What you should do —
Copy out, from the data below, each line in which the word "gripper" occurs.

Raw data —
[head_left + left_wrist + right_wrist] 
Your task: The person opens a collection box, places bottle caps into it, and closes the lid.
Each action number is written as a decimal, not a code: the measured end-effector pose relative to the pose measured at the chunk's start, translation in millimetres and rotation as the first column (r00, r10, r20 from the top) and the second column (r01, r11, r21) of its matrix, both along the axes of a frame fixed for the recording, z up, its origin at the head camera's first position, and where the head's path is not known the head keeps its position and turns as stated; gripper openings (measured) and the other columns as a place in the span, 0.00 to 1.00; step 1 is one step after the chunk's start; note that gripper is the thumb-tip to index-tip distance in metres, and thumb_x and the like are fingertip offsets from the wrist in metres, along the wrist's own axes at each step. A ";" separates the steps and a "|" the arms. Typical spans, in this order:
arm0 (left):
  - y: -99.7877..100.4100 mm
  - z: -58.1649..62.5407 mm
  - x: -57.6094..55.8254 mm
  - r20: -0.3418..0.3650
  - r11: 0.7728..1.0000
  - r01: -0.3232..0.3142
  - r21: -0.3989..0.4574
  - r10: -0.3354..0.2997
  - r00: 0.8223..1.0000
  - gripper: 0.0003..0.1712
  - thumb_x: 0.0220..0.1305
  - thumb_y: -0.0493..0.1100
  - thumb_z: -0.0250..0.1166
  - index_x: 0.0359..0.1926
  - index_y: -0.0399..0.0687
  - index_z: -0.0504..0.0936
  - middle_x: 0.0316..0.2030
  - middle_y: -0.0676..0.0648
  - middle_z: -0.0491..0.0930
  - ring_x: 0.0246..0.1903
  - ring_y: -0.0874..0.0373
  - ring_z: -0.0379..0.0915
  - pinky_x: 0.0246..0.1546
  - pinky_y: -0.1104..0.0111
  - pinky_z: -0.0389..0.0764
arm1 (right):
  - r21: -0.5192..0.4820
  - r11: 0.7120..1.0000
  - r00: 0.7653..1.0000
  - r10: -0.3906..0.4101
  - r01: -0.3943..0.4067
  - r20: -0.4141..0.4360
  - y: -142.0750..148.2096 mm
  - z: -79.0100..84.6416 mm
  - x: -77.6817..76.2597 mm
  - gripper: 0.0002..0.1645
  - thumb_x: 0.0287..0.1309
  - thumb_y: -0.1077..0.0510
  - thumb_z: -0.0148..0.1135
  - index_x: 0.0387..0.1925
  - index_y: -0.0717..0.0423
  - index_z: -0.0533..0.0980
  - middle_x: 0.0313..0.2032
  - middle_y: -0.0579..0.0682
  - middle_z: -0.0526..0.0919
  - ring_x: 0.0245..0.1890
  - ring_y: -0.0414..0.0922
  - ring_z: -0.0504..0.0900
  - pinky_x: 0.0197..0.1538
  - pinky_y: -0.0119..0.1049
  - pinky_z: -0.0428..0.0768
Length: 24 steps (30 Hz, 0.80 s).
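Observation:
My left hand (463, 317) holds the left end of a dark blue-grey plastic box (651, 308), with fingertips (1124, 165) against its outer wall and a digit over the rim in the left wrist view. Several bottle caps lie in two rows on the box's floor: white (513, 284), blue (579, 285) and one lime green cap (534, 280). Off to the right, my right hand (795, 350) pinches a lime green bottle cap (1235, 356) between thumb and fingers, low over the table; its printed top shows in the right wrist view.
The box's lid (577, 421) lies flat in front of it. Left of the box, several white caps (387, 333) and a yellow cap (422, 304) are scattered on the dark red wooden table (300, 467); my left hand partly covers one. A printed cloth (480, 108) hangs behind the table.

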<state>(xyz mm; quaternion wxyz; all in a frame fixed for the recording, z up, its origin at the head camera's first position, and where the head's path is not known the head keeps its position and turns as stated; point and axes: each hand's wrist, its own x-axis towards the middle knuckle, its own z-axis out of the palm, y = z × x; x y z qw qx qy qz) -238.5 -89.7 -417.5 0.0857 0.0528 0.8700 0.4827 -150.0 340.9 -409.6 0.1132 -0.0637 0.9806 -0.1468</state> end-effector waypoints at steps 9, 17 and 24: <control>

Output of the exercise —
Each action number is written as a decimal, not a code: the measured end-effector pose relative to the pose measured at the chunk's start, translation in millimetres and rotation as the first column (r00, r10, r20 from the top) and the second column (r01, r11, r21) of its matrix, both along the axes of a frame fixed for the recording, z up, its origin at the head camera's first position, and where the head's path is not known the head keeps its position and turns as stated; gripper openings (measured) and the other columns as a place in the span, 0.00 to 1.00; step 1 is one step after the chunk's start; note that gripper is the thumb-tip to index-tip distance in metres, and thumb_x and the like are fingertip offsets from the wrist in metres, along the wrist's own axes at each step. A ";" separates the steps and a "|" the arms. Typical spans, in this order:
  - gripper: 0.0003..0.1712
  - gripper: 0.0002..0.1645

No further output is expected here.